Forming Connections in Applications of Histograms: 3D – 12

objectives for this activity

During this activity, you will:

Summarize the description of a distribution of a quantitative variable using the shape, center, spread, and presence of outliers.
Determine the appropriate representation of the spread based on the shape of the distribution and presence of outliers.

Click on a skill above to jump to its location in this activity.
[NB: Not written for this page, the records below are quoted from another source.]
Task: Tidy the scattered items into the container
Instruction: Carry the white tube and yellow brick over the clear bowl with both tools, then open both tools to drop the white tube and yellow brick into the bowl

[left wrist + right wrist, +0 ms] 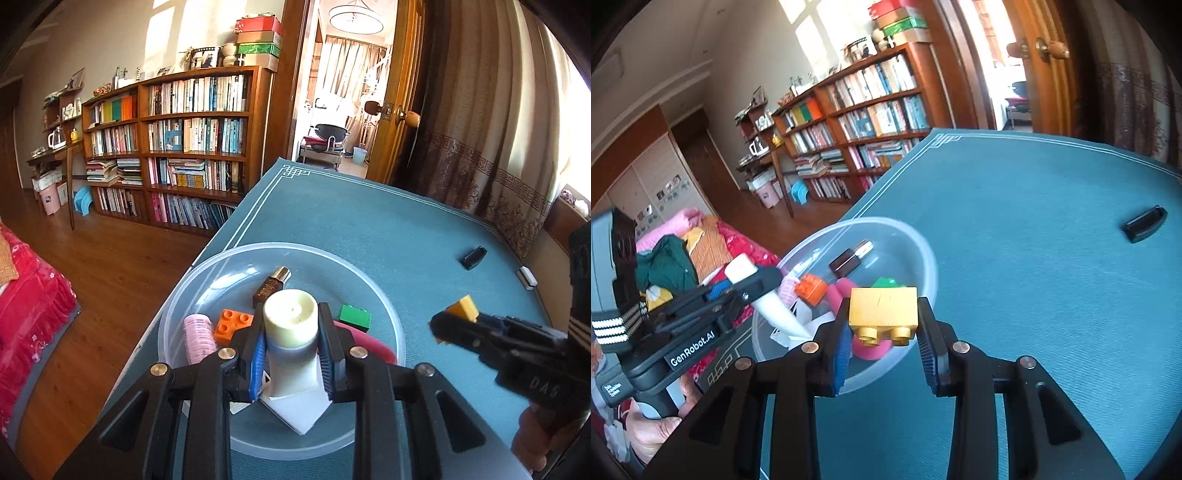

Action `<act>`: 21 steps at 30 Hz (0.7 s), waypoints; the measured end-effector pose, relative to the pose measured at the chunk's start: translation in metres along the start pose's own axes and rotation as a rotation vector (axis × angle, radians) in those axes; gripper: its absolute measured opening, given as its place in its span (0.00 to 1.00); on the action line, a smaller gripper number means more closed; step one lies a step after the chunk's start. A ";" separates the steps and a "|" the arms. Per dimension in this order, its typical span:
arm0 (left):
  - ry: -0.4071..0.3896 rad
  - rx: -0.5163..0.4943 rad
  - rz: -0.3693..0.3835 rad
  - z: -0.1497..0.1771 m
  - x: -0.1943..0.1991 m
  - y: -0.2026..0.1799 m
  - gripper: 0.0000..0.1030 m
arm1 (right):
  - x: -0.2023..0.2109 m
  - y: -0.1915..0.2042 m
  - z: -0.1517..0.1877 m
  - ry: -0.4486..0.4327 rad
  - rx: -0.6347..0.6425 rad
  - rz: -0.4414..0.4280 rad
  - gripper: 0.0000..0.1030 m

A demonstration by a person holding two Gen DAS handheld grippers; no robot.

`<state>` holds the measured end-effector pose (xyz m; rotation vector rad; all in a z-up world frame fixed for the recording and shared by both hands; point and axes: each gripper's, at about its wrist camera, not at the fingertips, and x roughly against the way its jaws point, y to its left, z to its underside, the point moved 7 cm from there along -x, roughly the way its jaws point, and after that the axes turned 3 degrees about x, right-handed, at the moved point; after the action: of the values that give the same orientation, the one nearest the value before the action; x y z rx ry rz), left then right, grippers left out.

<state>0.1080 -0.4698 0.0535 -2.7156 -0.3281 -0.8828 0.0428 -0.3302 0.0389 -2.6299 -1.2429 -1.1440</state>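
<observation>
my right tool (882, 332) is clamped on a yellow brick (882, 312), studs pointing back toward me, held in the air just at the near rim of the clear bowl (923, 254). the bowl lies straight ahead of and below the brick, so the coming move looks like a short reach forward over the rim and a release. the brick's long side runs across between my fingers.

my left tool (291, 332) is clamped on a white tube (291, 354), cap end pointing away from me, its long axis running forward over the bowl's middle. it is already above the bowl (373, 284), so it is the nearer of the two to dropping.

inside the bowl i can see an orange brick (232, 325), a green brick (355, 318), a pink roll (199, 336), a small dark brown bottle (271, 286) and something pink-red under my fingers. the left tool and its tube crowd the bowl's left half, so i judge the free room for the yellow brick is on the right, near the green brick.

the bowl sits at the left edge of the blue-green surface (1034, 258). still out, toward the right edge, are a small black piece (474, 257) and a white piece with a black band (528, 277), both well apart from the bowl.
</observation>
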 end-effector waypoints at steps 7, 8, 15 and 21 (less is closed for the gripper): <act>0.004 0.009 0.020 -0.005 -0.010 0.004 0.27 | -0.019 0.016 0.004 0.032 0.015 -0.006 0.34; 0.005 0.012 0.021 -0.005 -0.011 0.005 0.28 | -0.021 0.017 0.005 0.036 0.015 -0.005 0.34; 0.019 0.047 0.025 -0.009 -0.020 0.013 0.29 | -0.039 0.022 0.003 0.051 0.021 0.008 0.34; 0.003 0.071 0.026 -0.010 -0.021 0.020 0.78 | -0.051 0.019 0.003 0.067 0.013 0.013 0.34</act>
<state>0.0923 -0.4946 0.0448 -2.6475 -0.3172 -0.8513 0.0366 -0.3760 0.0105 -2.5634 -1.2153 -1.2075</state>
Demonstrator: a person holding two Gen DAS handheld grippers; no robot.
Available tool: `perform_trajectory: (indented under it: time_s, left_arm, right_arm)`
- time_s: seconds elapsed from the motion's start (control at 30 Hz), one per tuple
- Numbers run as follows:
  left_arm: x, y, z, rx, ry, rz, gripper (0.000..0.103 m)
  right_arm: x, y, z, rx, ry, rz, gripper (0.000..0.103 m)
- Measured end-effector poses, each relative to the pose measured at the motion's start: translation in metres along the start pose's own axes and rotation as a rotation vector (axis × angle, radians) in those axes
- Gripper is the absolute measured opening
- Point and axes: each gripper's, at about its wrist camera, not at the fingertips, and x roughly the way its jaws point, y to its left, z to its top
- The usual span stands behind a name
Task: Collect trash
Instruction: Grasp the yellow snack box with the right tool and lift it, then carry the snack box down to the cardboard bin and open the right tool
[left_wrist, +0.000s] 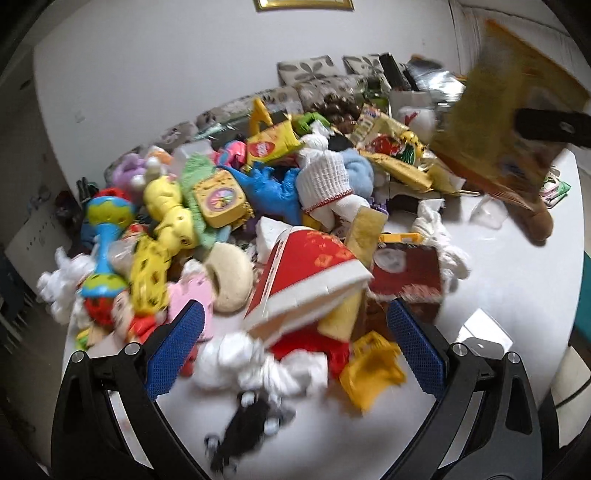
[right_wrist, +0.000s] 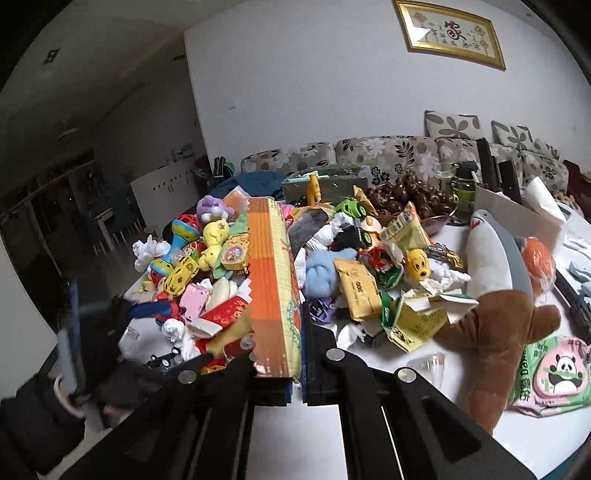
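Observation:
My right gripper (right_wrist: 295, 369) is shut on a long flat orange and yellow wrapper (right_wrist: 273, 277), held up over the heaped white table (right_wrist: 295, 435). In the left wrist view the same wrapper (left_wrist: 509, 122) is a blur at the upper right, with a black finger of the right gripper (left_wrist: 554, 125) across it. My left gripper (left_wrist: 295, 332) is open, its blue pads (left_wrist: 181, 347) wide apart above the near edge of the pile. Between the pads lie a red and white paper carton (left_wrist: 306, 273) and crumpled white tissue (left_wrist: 258, 362), neither touched.
Plastic toys, snack wrappers and tissue are mixed across the table. A brown plush (right_wrist: 491, 332), a shark plush (right_wrist: 491, 251) and a panda wipes pack (right_wrist: 554, 373) lie on the right. A bowl of chestnuts (right_wrist: 406, 199) stands at the back, with a flowered sofa (right_wrist: 388, 155) behind.

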Motion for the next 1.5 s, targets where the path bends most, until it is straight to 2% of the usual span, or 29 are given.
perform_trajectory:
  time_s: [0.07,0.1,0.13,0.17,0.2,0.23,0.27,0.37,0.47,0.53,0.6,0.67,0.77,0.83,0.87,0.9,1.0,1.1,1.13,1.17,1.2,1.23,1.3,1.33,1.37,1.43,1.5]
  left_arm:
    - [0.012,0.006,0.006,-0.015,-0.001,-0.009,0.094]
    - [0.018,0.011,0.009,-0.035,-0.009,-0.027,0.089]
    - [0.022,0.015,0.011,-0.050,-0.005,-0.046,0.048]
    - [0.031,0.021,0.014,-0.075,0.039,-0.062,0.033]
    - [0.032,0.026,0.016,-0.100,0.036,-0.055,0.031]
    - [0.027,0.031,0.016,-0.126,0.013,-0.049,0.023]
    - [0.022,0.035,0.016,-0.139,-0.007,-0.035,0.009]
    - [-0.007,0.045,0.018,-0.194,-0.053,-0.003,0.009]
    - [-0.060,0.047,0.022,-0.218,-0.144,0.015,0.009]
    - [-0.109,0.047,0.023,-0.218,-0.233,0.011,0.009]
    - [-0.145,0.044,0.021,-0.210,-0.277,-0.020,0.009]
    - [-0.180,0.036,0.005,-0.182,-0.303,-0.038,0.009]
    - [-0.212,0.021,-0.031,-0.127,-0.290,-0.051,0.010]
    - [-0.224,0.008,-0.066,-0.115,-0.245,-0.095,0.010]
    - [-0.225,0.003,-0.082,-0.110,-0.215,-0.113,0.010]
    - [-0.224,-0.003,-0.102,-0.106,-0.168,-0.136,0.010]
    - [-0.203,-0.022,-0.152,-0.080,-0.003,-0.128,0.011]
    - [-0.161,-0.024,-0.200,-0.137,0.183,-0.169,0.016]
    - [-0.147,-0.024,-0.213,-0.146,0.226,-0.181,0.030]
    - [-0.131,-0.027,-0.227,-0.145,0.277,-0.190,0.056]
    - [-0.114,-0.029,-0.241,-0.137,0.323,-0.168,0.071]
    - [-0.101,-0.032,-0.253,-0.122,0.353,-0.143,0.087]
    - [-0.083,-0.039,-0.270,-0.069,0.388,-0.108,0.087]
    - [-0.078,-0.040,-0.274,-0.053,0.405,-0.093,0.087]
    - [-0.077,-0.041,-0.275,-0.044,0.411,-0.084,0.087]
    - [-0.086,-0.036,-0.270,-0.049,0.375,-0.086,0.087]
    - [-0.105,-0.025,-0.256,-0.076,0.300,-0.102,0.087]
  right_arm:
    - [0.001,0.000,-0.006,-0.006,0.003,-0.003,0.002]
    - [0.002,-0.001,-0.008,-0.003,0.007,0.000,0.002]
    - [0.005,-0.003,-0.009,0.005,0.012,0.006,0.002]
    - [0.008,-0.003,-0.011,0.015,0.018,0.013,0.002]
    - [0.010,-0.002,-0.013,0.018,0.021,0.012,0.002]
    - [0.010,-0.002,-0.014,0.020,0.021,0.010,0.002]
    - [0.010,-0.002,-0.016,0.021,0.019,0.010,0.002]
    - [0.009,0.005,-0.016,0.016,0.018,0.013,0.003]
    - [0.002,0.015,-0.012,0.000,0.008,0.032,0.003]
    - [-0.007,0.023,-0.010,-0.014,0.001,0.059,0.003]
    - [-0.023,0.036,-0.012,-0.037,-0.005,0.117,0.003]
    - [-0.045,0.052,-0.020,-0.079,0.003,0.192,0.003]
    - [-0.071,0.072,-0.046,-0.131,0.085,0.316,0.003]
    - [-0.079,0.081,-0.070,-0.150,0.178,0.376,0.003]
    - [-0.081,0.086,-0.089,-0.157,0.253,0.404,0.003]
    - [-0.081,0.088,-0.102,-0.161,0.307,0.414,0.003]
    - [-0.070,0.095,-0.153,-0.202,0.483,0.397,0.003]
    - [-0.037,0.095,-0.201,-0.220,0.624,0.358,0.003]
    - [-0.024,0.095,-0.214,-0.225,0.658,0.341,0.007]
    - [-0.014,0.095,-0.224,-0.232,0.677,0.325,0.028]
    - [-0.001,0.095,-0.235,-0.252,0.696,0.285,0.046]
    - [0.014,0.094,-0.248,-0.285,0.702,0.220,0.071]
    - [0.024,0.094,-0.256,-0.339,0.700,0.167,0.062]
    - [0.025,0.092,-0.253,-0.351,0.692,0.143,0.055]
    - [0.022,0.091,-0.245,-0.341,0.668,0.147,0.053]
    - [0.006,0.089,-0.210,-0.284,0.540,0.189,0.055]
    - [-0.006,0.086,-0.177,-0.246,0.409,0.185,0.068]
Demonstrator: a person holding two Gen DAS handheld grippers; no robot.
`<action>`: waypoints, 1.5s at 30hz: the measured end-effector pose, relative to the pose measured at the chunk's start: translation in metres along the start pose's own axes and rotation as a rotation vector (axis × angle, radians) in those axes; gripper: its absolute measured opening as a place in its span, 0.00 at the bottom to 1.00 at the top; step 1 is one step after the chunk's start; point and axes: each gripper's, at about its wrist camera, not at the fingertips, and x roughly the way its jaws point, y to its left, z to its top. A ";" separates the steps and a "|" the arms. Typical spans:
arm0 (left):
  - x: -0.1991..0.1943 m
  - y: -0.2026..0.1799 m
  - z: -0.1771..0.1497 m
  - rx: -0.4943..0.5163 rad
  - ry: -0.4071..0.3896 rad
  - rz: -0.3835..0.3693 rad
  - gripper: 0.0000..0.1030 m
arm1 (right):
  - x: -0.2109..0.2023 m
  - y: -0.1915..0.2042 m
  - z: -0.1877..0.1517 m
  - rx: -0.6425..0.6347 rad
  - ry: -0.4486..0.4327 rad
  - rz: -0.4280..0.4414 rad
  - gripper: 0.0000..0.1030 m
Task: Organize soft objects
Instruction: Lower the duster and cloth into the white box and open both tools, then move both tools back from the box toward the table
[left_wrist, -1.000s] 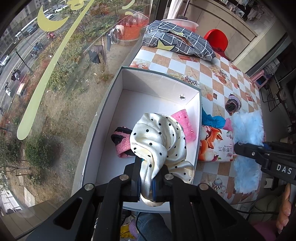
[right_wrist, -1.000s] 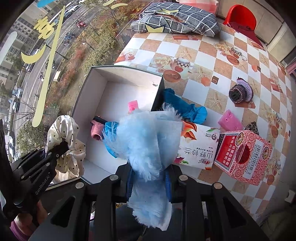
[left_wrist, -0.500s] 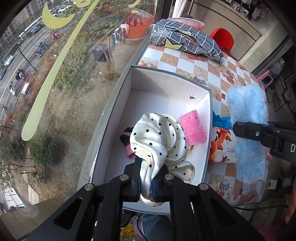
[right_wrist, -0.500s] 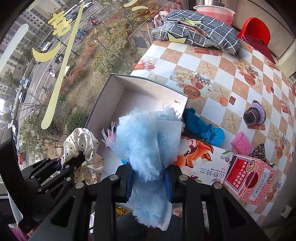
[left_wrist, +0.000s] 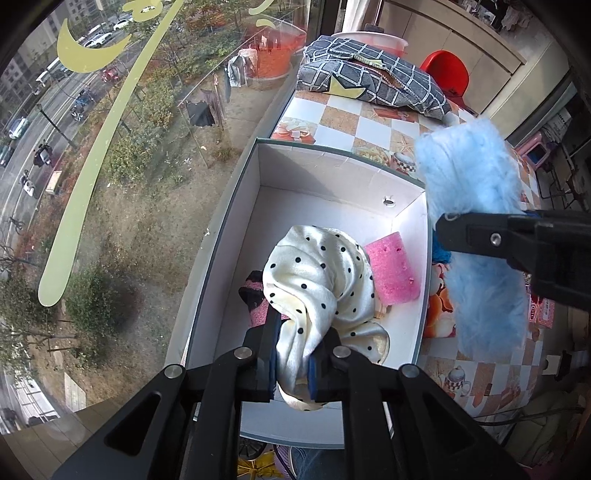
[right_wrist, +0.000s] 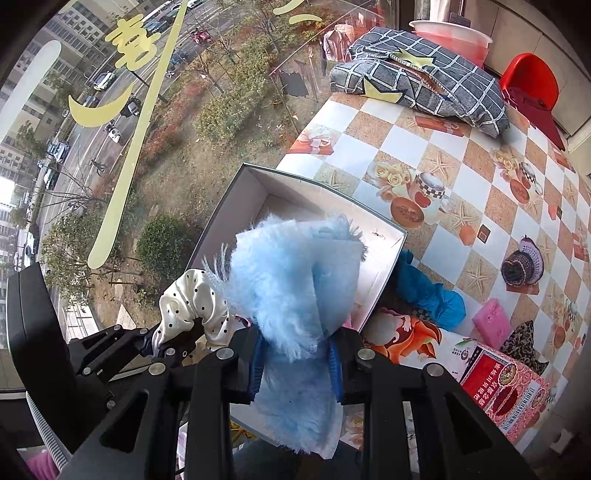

In the previous section, What to Know About Applications of Histograms: 3D, you practiced using histograms to describe a quantitative dataset. You described the shape, estimated the center and spread, and identified any outliers in the distribution. Now it’s time to use the skills you learned on a dataset involving information collected from student evaluations of their classes at a Texas University.

What Do Students Think?

Before you begin this activity, take a moment to think about a scenario in which only a low percentage (e.g., fewer than 10%) of students in your class completes the course evaluation at the end of the semester.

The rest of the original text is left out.